Problem: Each line of the material below that holds the word "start" needs to be copied.

** Provided material follows **

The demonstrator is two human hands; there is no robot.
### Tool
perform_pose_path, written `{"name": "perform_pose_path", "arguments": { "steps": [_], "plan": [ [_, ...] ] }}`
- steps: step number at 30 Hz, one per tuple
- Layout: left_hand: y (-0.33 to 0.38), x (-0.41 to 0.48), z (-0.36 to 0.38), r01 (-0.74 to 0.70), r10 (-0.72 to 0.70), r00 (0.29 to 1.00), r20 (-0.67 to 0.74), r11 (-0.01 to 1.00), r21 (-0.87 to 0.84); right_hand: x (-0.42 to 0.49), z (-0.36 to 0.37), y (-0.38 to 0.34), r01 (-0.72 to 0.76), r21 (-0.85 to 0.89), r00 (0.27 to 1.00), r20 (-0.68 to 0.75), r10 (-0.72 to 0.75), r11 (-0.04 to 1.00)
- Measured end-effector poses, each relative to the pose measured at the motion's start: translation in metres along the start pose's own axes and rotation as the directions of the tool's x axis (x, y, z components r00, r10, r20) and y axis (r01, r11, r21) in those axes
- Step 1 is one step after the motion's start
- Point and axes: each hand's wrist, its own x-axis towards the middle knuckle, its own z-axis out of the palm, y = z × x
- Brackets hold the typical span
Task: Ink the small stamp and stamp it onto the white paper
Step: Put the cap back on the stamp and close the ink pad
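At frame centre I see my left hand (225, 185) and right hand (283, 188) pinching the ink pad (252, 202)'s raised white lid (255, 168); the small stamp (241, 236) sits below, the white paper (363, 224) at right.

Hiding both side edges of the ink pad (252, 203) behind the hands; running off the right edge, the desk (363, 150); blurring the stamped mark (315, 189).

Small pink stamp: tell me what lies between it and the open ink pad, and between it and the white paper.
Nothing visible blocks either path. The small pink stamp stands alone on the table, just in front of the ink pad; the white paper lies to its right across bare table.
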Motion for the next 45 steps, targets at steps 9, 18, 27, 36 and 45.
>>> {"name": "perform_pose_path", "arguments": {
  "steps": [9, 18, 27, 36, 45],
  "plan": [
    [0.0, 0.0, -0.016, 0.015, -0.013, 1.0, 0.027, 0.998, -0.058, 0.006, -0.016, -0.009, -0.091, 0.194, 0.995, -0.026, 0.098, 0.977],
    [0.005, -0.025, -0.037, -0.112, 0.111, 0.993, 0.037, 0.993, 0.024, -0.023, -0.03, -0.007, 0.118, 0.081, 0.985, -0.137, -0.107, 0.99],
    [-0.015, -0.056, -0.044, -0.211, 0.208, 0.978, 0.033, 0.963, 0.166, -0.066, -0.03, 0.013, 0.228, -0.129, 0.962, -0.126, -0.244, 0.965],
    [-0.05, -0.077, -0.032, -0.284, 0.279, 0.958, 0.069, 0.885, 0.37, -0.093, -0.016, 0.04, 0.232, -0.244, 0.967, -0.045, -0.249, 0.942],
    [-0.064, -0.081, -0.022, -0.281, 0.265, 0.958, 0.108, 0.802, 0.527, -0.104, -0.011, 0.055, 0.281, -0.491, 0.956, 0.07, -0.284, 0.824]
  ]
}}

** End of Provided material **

The answer:
- Measured end-effector poses, each relative to the pose measured at the motion's start: translation in metres along the start pose's own axes and rotation as the directions of the tool's x axis (x, y, z components r00, r10, r20) and y axis (r01, r11, r21) in those axes
- Step 1 is one step after the motion's start

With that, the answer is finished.